I have been studying Luke’s genealogy a bit, unable yet to make much sense of it. (Admittedly, I came into the study with an agenda.) In comparison to Matthew’s genealogy and various others of the Old Testament, Luke’s is very different. I have noted some details of interest, given below. (J. A. Fitzmyer’s commentary on Luke [AB] was most helpful.)
None of the first twenty entries, from Jesus to Rhesa, find any OT support. Zerubbabel is the first in Luke's series (and the last in Matthew's) to share OT testimony (1Chron3.19). Luke's list has 78 entries, spanning 77 generations (Matthew's only having 42 names, stopping at Abraham; Luke's list from Jesus to Abraham is made up of 57 names). Luke makes the connection from David to Nathan, not Solomon (as in Matthew). Surely Luke has in mind David’s son, and not the prophet. Or does he? Is this shift significant? There are five mentions of "Matthat" or "Mattathias" in Luke (3.24, 25, 26, 31), one of which finds its way in Matthew (Mt1.14), and none of which are recorded in the OT. Luke mentions twice a "Levi" (3.24, 29), neither of which are in Matthew, and only the latter seeming to point to the patriarchal figure. And about that patriarchal figure, there are four patriarchal names in 3.29-30: Joseph, Judah, Simeon, and Levi. Luke mentions one "Eliezer", which has not OT referent, though Matthew names one "Eleazar" (Mt1.14).
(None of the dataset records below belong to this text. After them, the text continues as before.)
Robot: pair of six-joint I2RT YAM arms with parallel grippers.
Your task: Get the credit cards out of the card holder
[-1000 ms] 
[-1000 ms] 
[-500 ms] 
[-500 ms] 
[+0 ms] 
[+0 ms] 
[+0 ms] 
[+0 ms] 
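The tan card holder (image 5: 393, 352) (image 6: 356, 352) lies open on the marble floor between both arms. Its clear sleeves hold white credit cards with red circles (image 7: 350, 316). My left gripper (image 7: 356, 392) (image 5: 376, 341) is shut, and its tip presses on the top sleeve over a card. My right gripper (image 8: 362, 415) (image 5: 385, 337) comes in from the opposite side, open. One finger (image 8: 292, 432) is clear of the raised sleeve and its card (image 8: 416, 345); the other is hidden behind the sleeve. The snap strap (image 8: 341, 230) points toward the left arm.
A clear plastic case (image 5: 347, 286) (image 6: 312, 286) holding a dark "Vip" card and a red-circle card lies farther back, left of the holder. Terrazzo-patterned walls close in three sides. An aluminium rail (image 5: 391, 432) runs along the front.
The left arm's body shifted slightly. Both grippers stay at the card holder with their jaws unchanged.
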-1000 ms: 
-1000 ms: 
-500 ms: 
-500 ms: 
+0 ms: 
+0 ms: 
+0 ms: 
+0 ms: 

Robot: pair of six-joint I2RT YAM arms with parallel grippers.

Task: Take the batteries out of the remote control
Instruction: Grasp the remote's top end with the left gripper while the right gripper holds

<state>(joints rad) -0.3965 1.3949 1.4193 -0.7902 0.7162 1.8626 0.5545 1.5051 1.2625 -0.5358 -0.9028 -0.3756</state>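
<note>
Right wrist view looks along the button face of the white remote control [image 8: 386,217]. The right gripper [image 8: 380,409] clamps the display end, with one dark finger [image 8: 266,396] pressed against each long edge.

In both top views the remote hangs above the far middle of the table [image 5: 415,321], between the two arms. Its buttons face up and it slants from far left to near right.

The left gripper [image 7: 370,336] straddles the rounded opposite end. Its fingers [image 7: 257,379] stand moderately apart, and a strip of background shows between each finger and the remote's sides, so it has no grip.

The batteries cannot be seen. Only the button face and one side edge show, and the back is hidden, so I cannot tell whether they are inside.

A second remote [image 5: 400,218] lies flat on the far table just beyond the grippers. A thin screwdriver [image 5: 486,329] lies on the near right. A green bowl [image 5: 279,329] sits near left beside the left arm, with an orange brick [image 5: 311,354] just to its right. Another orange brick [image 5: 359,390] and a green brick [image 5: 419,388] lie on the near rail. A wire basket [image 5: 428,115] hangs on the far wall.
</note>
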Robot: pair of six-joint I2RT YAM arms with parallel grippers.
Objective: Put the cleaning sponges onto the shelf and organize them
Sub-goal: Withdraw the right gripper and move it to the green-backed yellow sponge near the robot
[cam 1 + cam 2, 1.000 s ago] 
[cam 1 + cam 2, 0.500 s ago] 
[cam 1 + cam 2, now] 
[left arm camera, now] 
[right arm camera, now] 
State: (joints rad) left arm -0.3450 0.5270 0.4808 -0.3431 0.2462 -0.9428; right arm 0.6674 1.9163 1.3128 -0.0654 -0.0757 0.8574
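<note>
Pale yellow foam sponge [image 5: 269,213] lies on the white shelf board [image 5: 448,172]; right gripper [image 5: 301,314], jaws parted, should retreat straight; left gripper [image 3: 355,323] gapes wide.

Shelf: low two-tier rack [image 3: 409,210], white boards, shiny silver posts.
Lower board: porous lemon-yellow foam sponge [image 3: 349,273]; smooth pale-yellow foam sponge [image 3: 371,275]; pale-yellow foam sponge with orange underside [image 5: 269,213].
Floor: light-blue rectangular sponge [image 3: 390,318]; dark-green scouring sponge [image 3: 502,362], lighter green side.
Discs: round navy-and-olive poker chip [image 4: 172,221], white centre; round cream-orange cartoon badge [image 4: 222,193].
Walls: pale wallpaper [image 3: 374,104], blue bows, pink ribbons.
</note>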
Does any of this indicate that Luke has tampered with his genealogy? Fitzmyer says that, if we adopt the 25-30-year generational span, Luke's is more likely to be accurate in number over Matthew’s (Fitzmyer, 495). And, since Matthew has deliberately arranged his genealogy into three sets of fourteen generations (cf. Mt1.17), his seems most artificial. But, the sequence seems way out in Luke. What is Luke doing? The names I've noted above are those of former high priests, no doubt recognized by Theophilus (the high priest of 37-41AD). I. H. Marshall notes that in the times of the patriarchs, the names "Levi", etc., were only used in Israel after the exile, and thus Luke is designating names anachronistically (Marshall, Commentary on Luke [NIGTC], 160). Is Luke using a tradition, or improvising?
Additionally (and more to the point of my original agenda), I read in Marshall’s commentary that "H. Sahlin, 89, also suggests that the number of priestly names in the genealogy may indicate a desire to show that Jesus was a priestly Messiah" (Marshall, 161, citing Sahlin’s Der Messias und das Gottesvolk). Marshall himself does not believe that Luke is portraying Jesus as a priestly Messiah. And Sahlin’s comment does not necessitate such a conclusion. However, can Sahlin’s suggestion be validated? If so, what are the implications?